Myanmar. Les libérations d’étudiants doivent annoncer la fin de la répression

La remise en liberté de plusieurs dizaines de manifestants et manifestantes du monde étudiant est un pas en avant pour les droits humains au Myanmar. Elle pourrait aussi préparer le terrain pour le nouveau gouvernement afin qu’il libère tous les autres prisonniers d’opinion et modifie ou abroge l’ensemble des lois qui entretiennent la pratique des arrestations arbitraires, a déclaré Amnesty International.

Le tribunal de Tharawaddy a abandonné vendredi 8 avril les charges retenues contre un grand nombre d’étudiants et étudiantes qui risquaient la prison pour le seul fait d’avoir participé, en mars 2015, à des manifestations le plus souvent pacifiques. Cette mesure a été adoptée après l’annonce faite par le gouvernement, le 7 avril, qu’il s’efforcerait de faire libérer tous les prisonniers d’opinion au plus tôt.
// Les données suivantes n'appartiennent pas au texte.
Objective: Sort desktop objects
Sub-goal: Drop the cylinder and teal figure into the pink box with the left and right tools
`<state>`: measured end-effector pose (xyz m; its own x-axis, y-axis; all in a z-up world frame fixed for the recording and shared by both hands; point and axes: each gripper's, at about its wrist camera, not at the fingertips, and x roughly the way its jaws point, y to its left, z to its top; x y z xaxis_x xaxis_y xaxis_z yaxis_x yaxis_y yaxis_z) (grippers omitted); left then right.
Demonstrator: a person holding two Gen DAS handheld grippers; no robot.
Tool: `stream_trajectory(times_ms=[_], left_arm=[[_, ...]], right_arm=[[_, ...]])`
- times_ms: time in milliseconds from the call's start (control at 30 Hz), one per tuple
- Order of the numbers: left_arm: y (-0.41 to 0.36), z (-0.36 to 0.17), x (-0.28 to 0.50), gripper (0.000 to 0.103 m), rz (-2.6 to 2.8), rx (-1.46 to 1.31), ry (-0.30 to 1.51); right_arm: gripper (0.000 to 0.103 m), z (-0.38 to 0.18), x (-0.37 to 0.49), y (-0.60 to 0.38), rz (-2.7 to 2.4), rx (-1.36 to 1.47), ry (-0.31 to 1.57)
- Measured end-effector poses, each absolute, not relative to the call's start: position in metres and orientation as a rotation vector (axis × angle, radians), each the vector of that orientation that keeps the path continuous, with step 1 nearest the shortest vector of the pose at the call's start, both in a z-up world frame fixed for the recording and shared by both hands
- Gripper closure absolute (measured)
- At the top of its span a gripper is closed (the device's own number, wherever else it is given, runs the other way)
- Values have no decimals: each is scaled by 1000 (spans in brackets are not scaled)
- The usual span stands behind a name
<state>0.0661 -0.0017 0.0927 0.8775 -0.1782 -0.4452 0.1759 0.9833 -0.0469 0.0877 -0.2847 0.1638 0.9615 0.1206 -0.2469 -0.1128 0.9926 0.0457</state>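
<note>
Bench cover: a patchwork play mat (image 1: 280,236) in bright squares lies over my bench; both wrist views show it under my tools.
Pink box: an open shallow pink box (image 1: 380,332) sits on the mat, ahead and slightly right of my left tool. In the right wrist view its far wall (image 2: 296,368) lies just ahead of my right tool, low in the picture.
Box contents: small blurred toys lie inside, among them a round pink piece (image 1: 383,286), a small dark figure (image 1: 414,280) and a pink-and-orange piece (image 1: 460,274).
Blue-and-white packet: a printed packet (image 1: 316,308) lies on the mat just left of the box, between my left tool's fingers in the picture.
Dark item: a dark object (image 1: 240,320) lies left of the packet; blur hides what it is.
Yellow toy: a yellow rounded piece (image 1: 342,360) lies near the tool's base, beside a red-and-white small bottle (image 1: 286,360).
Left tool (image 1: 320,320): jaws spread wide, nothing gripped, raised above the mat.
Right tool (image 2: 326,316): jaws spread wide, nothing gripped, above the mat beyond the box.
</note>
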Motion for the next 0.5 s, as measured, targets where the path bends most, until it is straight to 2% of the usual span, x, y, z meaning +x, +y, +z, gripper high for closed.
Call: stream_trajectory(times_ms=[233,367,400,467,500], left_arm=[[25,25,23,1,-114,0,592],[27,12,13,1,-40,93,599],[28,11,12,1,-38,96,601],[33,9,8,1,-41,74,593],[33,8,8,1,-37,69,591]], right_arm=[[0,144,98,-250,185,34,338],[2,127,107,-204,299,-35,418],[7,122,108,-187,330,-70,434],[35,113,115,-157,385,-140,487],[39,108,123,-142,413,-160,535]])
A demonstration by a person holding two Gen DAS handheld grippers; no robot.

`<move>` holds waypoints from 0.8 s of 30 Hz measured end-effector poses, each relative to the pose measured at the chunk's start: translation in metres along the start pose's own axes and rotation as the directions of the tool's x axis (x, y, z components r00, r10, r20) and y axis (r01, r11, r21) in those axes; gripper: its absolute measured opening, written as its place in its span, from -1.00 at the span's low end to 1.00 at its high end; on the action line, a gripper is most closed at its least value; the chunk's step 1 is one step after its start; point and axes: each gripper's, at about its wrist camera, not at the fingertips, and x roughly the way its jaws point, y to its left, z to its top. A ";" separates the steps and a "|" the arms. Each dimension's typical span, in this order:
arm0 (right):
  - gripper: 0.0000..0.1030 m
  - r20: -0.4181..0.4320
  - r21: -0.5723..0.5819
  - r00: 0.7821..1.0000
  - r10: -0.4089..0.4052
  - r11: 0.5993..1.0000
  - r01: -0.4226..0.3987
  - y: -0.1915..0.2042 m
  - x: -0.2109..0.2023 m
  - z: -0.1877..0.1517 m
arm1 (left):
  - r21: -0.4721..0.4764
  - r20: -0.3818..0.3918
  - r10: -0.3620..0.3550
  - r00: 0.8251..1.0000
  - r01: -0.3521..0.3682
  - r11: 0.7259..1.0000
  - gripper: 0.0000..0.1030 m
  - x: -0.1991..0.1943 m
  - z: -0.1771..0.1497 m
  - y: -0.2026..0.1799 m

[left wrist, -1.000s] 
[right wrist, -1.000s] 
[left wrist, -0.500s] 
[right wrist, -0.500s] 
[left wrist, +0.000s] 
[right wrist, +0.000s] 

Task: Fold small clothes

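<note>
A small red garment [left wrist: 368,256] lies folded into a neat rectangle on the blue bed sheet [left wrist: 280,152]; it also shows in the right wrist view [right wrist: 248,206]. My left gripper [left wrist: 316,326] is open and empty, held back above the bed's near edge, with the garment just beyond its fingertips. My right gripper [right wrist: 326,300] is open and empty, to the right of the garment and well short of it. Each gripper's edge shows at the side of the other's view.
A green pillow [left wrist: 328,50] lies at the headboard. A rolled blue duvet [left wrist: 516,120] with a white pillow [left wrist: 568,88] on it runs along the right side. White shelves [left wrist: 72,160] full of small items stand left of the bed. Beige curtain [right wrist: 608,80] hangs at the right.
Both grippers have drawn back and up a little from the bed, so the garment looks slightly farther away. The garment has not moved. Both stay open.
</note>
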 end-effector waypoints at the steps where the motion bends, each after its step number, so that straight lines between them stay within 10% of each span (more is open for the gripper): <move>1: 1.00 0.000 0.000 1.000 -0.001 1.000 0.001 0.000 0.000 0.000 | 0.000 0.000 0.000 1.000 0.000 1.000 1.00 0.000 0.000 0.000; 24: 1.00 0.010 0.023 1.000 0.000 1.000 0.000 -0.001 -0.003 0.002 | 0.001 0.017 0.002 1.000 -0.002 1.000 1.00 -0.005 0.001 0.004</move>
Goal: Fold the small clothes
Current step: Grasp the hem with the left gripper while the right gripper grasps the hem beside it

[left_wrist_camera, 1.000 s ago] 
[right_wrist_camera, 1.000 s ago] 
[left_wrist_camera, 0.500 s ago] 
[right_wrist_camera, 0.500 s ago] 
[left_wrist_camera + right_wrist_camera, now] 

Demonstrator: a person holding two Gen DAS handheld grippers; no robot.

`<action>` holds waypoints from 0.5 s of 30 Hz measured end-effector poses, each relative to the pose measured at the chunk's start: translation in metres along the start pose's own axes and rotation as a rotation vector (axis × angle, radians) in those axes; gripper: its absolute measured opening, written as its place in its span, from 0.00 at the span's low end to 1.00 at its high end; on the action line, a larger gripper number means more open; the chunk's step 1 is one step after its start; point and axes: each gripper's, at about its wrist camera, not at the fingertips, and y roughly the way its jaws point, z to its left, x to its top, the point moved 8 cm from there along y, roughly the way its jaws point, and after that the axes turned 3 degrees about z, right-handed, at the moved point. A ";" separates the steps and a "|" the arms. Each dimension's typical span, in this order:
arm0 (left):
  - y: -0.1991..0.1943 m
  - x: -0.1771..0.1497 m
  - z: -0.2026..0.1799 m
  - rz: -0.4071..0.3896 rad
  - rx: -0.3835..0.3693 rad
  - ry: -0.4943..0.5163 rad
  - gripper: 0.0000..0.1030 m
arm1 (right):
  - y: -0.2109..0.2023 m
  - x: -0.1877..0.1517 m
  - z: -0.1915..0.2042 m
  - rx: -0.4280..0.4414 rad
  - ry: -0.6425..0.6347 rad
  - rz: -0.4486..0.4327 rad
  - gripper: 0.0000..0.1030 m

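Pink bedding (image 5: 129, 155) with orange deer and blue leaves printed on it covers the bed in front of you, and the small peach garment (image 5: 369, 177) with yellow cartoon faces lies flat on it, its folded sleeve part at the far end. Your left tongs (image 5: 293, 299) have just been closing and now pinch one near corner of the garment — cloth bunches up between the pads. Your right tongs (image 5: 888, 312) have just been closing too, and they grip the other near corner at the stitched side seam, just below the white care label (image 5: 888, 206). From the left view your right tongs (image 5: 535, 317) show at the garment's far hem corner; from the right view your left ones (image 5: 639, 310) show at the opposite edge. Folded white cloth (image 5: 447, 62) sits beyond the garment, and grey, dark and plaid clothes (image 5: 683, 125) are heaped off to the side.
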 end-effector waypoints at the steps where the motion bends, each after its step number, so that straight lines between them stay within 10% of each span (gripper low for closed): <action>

« La libération de la plupart des jeunes manifestants est un grand pas avant pour les droits humains au Myanmar, et nous nous réjouissons de savoir que ces hommes et ces femmes vont être désormais libres de leurs mouvements », a déclaré Laura Haigh, chercheuse d’Amnesty International sur le Myanmar.

« Cela témoigne de l’intention du nouveau gouvernement de mettre fin au cycle des arrestations et des placements en détention motivés par des considérations politiques. Nous attendons maintenant la libération de tous les autres prisonniers d’opinion, y compris les étudiants et étudiantes poursuivis devant d’autres tribunaux. Le nouveau gouvernement doit s’assurer que plus personne ne reste en prison pour ses opinions au Myanmar. »

« Certes, une libération n’est qu’une première étape : la Ligue nationale pour la démocratie (NLD) doit aussi réformer la législation répressive du pays, qui a trop longtemps servi à réprimer l’opposition. Tant que ces lois restent en vigueur, les défenseurs des droits humains et les militants, hommes et femmes, risquent d’être emprisonnés pour avoir simplement exprimé leurs opinions. Heureusement, la NLD a reconnu la nécessité d’abroger et de modifier les lois répressives, et nous nous réjouissons à la perspective de voir le gouvernement s’y atteler.

« La nouvelle équipe au pouvoir doit aussi veiller à ce que les personnes aujourd’hui amnistiées reçoivent le soutien dont elles ont besoin et soient réhabilitées, de même que les nombreuses autres qui, avant elles, ont été injustement emprisonnées. »

Complément d’information

Au moins une dirigeante et quatre dirigeants de mouvements étudiants, poursuivis devant d’autres tribunaux, sont toujours détenus dans l’attente de l’abandon des poursuites. Il s’agit de Phyoe Phyoe Aung, Lin Htet Naing (alias James), Nandar Sitt Aung, Kyaw Ko Ko et Myint Thwe Thit.

Le 24 mars 2016, Amnesty International a publié un rapport sur l’emprisonnement politique au Myanmar qui mettait en lumière l’inquiétante érosion, depuis le début de l’année 2014, des libertés d’expression, d’association et de réunion pacifique constatées depuis peu dans le pays. Depuis le début de 2014, des centaines de personnes ont été arrêtées, inculpées, arbitrairement détenues ou emprisonnées dans des affaires fondées sur des considérations politiques. Parmi elles se trouvent des membres du monde étudiant qui avaient pris part à des manifestations ainsi que des militants politiques, des professionnels des médias et des défenseurs des droits humains, hommes et femmes, et en particulier des personnes militant en faveur du droit à la terre et des droits des travailleurs.

Ce rapport décrit comment les autorités ont utilisé aussi bien des lois récentes que des lois anciennes pour bâillonner l’opposition, et comment le recours à ces lois s’est accompagné d’autres tactiques pour maintenir des défenseurs des droits humains et des militants en détention ou en prison pour de longues périodes, et pour créer ainsi un climat de peur dans les milieux militants et de défense des droits humains.